Rare footage shows pain of 'comfort women'


Rare footage shows pain of 'comfort women'

Recently uncovered video footage shows seven “comfort women” standing outside a brick house. They were filmed after being liberated by US-China Allied Forces from the Japanese in 1944 in Songshan, Southwest China’s Yunnan province. The footage was located by a South Korean research team after a two-year hunt in US archives. Screenshot of video / US National Archives and Records Administration

Newly uncovered footage of seven “comfort women” provides video evidence of the Japanese Army’s sexual enslavement of hundreds of thousands of women from Asian countries during World War II.

The black-and-white footage shot in 1944 by a US Army private in Southwest China’s Yunnan province shows seven women standing outside a brick house. They were barefoot and looked nervous.

After a two-year search through US archives, researchers from Seoul University uncovered the video at the US National Archives and Records Administration. The women were filmed after they were liberated by US-China Allied Forces as the troops reclaimed Songshan, in Yunnan, from the Japanese.

The researchers identified the women as Korean by matching their clothes and facial appearances with existing historical photos – a set of photos taken by a private of the US Army Signal Corps’ 164th Photographic Unit and uncovered in 2000.

“The film clearly shows the fear and anxiety on the women’s faces and body movements. As a woman, I can clearly identify with these women as they stood barefoot so helpless and scared,” said Lillian Sing, co-chair of the San Francisco-based Comfort Women Justice Coalition.

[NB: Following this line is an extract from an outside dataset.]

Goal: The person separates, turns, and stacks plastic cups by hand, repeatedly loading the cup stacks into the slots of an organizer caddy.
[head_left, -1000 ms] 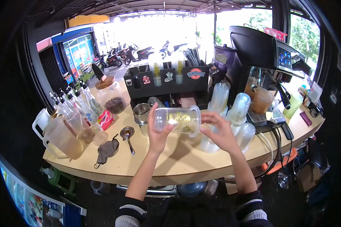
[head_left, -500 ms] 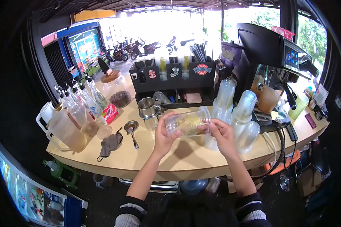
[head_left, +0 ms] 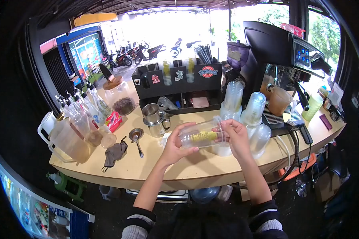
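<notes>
A clear plastic cup (head_left: 201, 135) with yellow print lies on its side in the air above the counter, its mouth toward the right. My left hand (head_left: 174, 145) is closed around its base end, thumb along the near side. At the rim, my right hand (head_left: 236, 135) grips with its fingers, some of them seen through the plastic. Just right of my hands stand stacks of clear cups (head_left: 233, 97) and more upturned cups (head_left: 261, 140). Behind my left hand is a metal drip coffee filter (head_left: 152, 114) on a metal cup (head_left: 157, 129).
On the wooden counter (head_left: 179, 167) to the left are a strainer (head_left: 136, 135), a grey cloth mask (head_left: 115, 154), a pitcher (head_left: 70, 139) and pump bottles (head_left: 93, 105). A black organizer (head_left: 147, 91) stands behind, an espresso machine (head_left: 273, 44) with a brown-filled jug (head_left: 280, 101) at right.
The cup has rolled in my hands so its yellow print now faces me more fully. My right fingers have shifted at the rim. The view has turned slightly right.
</notes>
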`<action>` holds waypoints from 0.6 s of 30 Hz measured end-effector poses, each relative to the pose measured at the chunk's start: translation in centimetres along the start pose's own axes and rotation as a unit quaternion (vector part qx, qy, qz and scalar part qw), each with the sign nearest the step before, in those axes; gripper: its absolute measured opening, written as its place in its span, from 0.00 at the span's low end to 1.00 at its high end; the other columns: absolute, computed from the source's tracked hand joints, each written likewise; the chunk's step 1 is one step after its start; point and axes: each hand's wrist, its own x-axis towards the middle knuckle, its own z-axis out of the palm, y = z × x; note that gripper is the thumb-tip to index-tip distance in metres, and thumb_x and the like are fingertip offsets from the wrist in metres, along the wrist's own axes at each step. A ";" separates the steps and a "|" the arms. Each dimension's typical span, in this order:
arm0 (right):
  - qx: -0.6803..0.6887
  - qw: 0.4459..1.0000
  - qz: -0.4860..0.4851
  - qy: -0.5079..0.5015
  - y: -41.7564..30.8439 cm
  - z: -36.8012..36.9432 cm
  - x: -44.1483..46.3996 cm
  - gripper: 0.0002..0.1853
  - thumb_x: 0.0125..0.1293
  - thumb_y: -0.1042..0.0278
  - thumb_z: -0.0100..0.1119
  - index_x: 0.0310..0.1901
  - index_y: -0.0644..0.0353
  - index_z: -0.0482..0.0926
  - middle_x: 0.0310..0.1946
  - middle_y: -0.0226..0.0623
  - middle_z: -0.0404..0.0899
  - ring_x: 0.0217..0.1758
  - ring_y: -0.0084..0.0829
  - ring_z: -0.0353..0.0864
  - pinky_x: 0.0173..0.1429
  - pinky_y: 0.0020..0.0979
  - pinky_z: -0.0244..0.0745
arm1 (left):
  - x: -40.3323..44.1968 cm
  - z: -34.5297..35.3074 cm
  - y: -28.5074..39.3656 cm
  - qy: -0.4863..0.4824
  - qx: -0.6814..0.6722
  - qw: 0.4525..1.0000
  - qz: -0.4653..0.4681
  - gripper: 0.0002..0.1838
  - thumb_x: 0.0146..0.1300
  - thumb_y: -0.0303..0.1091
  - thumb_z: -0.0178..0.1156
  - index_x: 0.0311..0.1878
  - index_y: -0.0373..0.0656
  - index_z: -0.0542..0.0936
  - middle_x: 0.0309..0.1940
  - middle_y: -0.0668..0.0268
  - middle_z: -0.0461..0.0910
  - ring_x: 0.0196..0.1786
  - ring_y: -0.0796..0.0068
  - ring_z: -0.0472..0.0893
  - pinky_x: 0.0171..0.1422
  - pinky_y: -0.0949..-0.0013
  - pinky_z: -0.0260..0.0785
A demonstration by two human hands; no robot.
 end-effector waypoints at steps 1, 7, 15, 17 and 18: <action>0.003 1.000 -0.008 -0.001 0.1 0.0 0.0 0.14 0.69 0.66 0.50 0.47 0.70 0.76 0.37 0.43 0.82 0.35 0.28 0.82 0.43 0.27 0.78 | 0.1 -0.1 -0.2 0.015 0.008 1.000 -0.019 0.41 0.44 0.26 0.71 0.62 0.40 0.62 0.59 0.60 0.67 0.61 0.67 0.68 0.66 0.61 0.63; -0.071 0.993 -0.057 -0.072 0.1 0.3 -1.2 0.16 0.70 0.67 0.48 0.51 0.72 0.74 0.45 0.43 0.79 0.41 0.33 0.83 0.46 0.29 0.77 | 0.3 -0.9 -0.6 0.011 0.012 1.000 -0.009 0.40 0.44 0.24 0.71 0.62 0.39 0.63 0.59 0.60 0.67 0.62 0.68 0.68 0.65 0.64 0.65; -0.048 0.996 -0.038 -0.062 -0.4 0.0 -1.3 0.16 0.70 0.68 0.49 0.51 0.74 0.73 0.45 0.44 0.79 0.42 0.36 0.82 0.49 0.32 0.79 | 0.6 -0.4 -0.7 0.008 -0.019 0.999 -0.026 0.41 0.43 0.24 0.72 0.62 0.39 0.63 0.58 0.60 0.68 0.61 0.68 0.69 0.63 0.63 0.67; -0.042 0.996 -0.038 -0.064 -0.4 0.0 -1.3 0.16 0.69 0.68 0.49 0.51 0.74 0.73 0.45 0.44 0.79 0.42 0.36 0.82 0.49 0.32 0.80 | 0.7 -0.3 -0.8 0.009 -0.014 1.000 -0.027 0.42 0.42 0.25 0.72 0.63 0.38 0.63 0.58 0.60 0.68 0.60 0.68 0.69 0.61 0.61 0.70; -0.043 0.996 -0.038 -0.063 -0.4 0.0 -1.3 0.16 0.69 0.68 0.49 0.51 0.74 0.73 0.45 0.45 0.79 0.41 0.36 0.82 0.49 0.32 0.80 | 0.7 -0.3 -0.8 0.008 -0.014 1.000 -0.025 0.42 0.42 0.25 0.72 0.62 0.38 0.63 0.58 0.60 0.68 0.60 0.68 0.69 0.60 0.60 0.71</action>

Calling the footage “the most powerful and persuasive evidence”, Sing, a retiredSuperior Court judge in San Francisco, said, “In a court of law, this film is considered as the best evidence and a smoking gun showing what happened in 1944.”

Before the video clip surfaced, the only visual images had been still photographs and accounts from survivors.

“This is vivid, moving, proactive, and almost alive film, and what it showed cannot be denied,” said Sing.

The discovery of the footage is significant as it refutes convincingly Japan’s claim that there is no evidence of “comfort women”, said Peipei Qiu, professor of Chinese and Japanese at Vassar College and author of the award-winning Chinese Comfort Women: Testimonies from Imperial Japan’s Sex Slaves.

“This footage tied in with wartime records. The area of Tengchong, Songshan and Longling in Yunnan province was an important fortress on the vital wartime supply line in China,” said Qiu. Her book also records this history.

According to the West Yunnan NGO Research Association for the Unresolved Issues of the Anti-Japanese War, the Imperial Japanese Army occupied Longling County in 1942, and within two weeks set up a military comfort station there.

Soldiers often fought about who got to use the station, so the Japanese Army transported about 100 more “comfort women” from Taiwan and set up two other comfort stations at a temple and a church, said Qiu.

The Japanese solders also raped the captured local women and then detained them, setting up more comfort stations. Besides local women, local residents also saw Japanese and Korean women confined in the comfort stations.

“What happened to the ‘comfort women’ in this station when the Japanese forces withdrew remains unknown, although there have been reports that, in nearby Lameng Township and Tengchong County, Japanese troops forced Korean ‘comfort women’ to take mercuric chloride, while they shot and killed Chinese comfort women,” Qiu said.

While applauding the discovery of the footage, Sing questioned why the film sat in the US National Archives and Records Administration for so many years.

“We only have 22 ‘comfort women’ alive in China and 37 alive in South Korea. Justice cannot be delayed any longer,” said Sing.